Fascinating.
When I left IBM Research to become a grad student at CMU (1981) the Unix CS
was running did not have history in the shell. It had just been introduced
in VM/CMS and I loved it. I nagged the sysadmins in the CS department
about it, and voila, it appeared shortly thereafter. I presume it was one
of the things discussed here ported to the CMU environment.

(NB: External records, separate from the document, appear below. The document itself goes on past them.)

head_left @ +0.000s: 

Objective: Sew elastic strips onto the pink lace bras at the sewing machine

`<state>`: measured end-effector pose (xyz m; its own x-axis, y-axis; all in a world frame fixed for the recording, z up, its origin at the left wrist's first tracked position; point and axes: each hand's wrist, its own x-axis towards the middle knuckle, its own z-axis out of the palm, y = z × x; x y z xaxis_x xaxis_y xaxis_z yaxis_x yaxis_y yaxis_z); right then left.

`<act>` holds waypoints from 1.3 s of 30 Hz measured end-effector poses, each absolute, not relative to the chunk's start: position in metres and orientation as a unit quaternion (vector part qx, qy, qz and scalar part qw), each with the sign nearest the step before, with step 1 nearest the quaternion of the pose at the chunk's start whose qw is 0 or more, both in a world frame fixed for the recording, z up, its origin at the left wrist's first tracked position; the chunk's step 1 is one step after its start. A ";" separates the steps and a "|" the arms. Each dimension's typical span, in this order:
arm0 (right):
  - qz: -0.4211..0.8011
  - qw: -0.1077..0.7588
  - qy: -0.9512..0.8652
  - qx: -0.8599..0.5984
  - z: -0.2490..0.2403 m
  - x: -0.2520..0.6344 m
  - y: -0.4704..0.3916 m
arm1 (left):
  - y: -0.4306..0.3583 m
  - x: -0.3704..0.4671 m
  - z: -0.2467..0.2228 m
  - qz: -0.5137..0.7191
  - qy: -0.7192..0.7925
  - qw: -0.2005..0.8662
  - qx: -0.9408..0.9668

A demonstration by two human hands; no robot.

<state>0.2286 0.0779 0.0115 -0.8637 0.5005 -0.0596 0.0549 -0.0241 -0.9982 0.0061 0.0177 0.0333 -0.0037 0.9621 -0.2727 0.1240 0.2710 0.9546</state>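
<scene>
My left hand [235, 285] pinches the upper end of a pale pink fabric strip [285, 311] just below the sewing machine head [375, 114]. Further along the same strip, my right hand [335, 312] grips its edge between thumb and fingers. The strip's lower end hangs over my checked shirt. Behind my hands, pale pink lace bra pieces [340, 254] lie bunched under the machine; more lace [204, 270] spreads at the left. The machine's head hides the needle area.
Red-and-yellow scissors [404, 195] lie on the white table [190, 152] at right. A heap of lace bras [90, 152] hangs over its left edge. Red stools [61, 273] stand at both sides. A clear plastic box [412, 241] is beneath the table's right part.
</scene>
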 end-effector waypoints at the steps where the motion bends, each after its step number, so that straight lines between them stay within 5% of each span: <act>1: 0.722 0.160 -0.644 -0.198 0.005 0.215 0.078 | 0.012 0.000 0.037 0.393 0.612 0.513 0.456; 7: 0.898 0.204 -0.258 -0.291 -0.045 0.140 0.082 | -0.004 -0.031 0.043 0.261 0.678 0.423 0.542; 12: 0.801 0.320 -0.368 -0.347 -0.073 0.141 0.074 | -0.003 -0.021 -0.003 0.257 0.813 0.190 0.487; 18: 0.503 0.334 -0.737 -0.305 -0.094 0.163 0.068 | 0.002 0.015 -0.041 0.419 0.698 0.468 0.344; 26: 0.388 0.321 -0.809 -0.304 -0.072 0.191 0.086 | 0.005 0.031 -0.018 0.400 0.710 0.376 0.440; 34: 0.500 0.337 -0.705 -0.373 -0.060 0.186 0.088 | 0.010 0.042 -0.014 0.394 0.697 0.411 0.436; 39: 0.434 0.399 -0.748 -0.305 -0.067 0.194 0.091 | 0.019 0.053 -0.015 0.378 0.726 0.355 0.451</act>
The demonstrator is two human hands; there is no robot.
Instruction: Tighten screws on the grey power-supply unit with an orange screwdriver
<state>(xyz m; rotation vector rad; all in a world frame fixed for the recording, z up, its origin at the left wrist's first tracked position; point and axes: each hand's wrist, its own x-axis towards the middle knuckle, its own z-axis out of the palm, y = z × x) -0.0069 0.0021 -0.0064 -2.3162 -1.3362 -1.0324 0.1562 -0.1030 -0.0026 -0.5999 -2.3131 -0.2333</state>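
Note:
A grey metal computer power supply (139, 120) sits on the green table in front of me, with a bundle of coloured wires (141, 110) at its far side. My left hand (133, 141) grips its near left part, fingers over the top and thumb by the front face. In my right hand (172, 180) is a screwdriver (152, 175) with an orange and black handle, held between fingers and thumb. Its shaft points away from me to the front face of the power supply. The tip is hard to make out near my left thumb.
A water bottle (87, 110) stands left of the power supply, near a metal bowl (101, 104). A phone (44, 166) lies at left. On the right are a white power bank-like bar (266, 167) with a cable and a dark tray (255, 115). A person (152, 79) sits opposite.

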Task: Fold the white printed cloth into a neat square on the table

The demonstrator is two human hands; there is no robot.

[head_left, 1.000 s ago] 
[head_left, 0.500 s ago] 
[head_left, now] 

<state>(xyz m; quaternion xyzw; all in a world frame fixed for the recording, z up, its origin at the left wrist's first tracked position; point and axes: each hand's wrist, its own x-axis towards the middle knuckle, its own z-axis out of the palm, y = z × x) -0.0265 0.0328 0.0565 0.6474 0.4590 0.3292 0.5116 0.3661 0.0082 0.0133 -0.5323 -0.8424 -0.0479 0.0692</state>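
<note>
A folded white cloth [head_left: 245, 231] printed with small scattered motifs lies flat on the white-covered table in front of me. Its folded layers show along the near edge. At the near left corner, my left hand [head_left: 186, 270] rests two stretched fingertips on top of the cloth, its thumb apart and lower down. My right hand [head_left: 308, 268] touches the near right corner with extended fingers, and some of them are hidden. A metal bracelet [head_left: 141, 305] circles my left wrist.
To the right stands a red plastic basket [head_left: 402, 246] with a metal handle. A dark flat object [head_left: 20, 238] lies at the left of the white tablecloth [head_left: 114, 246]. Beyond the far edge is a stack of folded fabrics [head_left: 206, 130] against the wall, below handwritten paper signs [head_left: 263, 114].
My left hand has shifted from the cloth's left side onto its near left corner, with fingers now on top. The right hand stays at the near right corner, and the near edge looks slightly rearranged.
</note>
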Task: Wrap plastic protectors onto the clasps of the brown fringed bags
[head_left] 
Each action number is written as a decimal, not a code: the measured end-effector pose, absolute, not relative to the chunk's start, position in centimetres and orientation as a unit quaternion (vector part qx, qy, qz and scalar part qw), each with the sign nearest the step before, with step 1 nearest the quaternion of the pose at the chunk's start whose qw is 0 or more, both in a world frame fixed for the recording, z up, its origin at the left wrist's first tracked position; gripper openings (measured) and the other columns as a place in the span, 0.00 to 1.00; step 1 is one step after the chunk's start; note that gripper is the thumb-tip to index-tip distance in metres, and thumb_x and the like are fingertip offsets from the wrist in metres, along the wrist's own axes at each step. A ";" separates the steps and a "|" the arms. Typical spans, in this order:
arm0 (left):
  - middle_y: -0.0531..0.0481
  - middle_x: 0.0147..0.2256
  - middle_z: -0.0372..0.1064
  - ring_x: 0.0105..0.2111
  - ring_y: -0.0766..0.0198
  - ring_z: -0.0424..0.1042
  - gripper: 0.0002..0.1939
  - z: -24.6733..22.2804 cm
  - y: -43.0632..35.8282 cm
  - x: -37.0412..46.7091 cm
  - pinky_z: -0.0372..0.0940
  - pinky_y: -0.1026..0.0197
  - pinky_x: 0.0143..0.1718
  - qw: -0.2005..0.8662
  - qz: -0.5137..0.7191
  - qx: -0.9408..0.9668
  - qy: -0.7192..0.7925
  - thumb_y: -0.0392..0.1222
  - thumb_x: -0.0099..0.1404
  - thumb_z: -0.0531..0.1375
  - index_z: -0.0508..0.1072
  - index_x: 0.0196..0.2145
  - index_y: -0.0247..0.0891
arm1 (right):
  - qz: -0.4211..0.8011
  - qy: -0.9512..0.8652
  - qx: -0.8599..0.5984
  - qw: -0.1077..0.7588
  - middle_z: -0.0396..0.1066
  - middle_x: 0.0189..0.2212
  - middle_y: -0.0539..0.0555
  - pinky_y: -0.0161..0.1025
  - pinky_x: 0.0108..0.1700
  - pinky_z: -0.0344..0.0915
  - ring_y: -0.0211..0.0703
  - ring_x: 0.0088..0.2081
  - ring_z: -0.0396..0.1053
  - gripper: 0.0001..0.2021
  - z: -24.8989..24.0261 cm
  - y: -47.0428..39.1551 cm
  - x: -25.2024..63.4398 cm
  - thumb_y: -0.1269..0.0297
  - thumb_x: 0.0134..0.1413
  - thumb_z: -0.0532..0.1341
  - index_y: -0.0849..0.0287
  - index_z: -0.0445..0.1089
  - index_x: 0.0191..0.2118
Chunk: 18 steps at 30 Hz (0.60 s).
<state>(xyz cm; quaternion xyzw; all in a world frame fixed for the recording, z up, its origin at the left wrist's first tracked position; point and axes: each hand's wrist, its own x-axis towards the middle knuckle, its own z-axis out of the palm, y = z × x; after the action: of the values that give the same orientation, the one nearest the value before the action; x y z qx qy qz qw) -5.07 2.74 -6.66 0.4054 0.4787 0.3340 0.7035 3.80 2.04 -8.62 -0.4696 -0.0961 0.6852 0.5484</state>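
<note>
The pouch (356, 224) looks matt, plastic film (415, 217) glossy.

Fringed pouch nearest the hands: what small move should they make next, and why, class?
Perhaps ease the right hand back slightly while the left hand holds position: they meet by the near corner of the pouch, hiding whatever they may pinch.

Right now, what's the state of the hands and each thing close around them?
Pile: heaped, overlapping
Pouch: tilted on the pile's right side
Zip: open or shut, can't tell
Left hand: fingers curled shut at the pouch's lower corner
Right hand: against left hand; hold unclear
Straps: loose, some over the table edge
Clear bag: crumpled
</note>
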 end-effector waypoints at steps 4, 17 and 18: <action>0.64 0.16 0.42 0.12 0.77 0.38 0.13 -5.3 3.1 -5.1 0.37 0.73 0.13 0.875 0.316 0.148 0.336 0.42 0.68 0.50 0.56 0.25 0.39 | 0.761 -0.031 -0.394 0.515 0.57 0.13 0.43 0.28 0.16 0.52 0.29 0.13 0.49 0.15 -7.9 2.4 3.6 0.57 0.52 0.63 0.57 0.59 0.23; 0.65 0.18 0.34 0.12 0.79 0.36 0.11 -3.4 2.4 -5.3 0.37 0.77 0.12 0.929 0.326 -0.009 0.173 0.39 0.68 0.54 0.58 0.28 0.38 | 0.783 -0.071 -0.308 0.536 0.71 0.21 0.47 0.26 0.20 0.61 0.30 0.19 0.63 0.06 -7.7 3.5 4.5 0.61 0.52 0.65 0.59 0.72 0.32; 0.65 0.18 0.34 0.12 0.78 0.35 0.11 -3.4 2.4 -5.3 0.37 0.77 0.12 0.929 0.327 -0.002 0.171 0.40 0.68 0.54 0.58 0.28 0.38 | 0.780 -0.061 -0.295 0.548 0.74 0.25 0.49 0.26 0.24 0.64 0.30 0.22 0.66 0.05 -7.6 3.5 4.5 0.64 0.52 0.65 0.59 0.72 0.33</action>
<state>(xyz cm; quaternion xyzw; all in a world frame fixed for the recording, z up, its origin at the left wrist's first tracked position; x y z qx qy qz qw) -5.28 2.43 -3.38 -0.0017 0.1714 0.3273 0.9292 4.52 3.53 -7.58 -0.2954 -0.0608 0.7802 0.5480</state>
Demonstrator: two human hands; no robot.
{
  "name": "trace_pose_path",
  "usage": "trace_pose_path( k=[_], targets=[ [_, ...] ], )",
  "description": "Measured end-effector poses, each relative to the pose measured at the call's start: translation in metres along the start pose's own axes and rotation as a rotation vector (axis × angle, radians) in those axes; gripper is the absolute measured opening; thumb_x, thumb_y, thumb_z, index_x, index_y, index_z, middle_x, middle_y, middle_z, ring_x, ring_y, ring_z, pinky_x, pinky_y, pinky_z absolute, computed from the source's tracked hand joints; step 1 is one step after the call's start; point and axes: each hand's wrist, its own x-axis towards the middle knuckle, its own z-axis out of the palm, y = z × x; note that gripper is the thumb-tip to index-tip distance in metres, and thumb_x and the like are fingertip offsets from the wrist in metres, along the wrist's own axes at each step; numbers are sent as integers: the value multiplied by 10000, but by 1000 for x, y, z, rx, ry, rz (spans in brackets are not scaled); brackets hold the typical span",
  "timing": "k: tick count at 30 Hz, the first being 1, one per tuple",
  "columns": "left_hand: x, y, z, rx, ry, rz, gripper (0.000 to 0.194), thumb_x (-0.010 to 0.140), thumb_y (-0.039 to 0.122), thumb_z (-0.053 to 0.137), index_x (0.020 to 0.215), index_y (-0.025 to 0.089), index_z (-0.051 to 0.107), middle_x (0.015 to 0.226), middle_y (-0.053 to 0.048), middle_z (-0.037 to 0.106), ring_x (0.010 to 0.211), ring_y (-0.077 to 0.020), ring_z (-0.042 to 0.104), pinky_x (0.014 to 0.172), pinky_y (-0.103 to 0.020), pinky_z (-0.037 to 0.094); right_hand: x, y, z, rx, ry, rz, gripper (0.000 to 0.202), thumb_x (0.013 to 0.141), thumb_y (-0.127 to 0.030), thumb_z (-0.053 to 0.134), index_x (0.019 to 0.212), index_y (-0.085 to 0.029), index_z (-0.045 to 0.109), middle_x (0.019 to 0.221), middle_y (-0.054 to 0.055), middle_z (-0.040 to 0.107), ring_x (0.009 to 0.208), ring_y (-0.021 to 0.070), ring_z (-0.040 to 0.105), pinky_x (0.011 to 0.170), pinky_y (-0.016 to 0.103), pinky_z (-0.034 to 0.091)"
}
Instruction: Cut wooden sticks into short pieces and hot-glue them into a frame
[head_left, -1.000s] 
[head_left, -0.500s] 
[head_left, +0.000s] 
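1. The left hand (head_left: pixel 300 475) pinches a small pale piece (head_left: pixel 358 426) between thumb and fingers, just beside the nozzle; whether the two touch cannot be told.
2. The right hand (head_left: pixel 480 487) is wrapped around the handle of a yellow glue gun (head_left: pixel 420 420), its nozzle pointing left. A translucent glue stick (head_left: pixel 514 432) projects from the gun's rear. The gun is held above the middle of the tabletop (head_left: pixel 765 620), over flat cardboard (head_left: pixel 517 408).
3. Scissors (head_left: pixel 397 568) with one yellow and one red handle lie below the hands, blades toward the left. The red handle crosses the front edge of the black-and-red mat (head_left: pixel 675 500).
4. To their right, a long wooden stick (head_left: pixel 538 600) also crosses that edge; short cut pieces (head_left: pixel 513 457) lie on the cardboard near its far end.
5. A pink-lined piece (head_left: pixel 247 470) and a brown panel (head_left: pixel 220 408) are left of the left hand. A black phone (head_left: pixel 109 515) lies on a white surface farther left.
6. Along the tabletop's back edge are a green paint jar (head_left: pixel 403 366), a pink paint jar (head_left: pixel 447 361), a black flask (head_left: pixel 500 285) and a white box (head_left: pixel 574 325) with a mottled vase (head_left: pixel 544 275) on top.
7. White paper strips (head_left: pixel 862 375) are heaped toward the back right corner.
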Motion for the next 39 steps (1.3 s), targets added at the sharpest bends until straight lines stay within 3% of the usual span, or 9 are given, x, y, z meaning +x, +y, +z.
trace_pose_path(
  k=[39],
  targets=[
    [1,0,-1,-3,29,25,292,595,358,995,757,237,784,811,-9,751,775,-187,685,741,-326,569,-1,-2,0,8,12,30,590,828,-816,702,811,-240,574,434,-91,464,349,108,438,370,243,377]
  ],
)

I remember that I implemented history for the shell in the PERQ, doing some
nasty stuff to fit a reasonable history length in the weird Pascal they
had, since Pascal didn’t have dynamic strings or real pointers.
Marc
=====
On Fri, Dec 30, 2022 at 10:59 PM Larry McVoy <lm(a)mcvoy.com> wrote:
On Fri, Dec 30, 2022 at 05:08:42PM -0700, Luther
Johnson wrote:
I use csh (tcsh) and bash at the command line,
but straight Bourne shell
language is preferred and recommended by many for shell programming, I
used
to use csh for that and got bitten by all the
things that I later
discovered, those in the know had been warning about for years. Also,
"bash-isms", syntactic sugary things in bash had led me to use them as a
crutch, my scripts got simpler and more to the point when I re-wrote them
for Bourne shell language only. That was my experience. I think we'll
always
have some kind of Bourne shell as the script
workhorse, at last in
Linux/Unix start-up and other blood and guts stuff.
When I was running my engineering team I was strict about Bourne syntax
and features only. I got pushed on like crazy because "bash has this
$GOODNESS whhhhhhhy can't we use it". Because we were supporting our
product on pretty much every unix and if it wasn't HP-UX that had an
ancient /bin/sh, it was AIX or whoever.
Over and over, I won the "straight bourne shell only" battle. So I agree,
if you want /bin/sh to work, Bourne shell for the win.
For a login shell, bash is my shell of choice. It's bloated but I'm
typing this on a 5 year old Lenova X1 Carbon with 16GB of memory and
4 cores and it's fine. It was fine a 133mhz Pentium.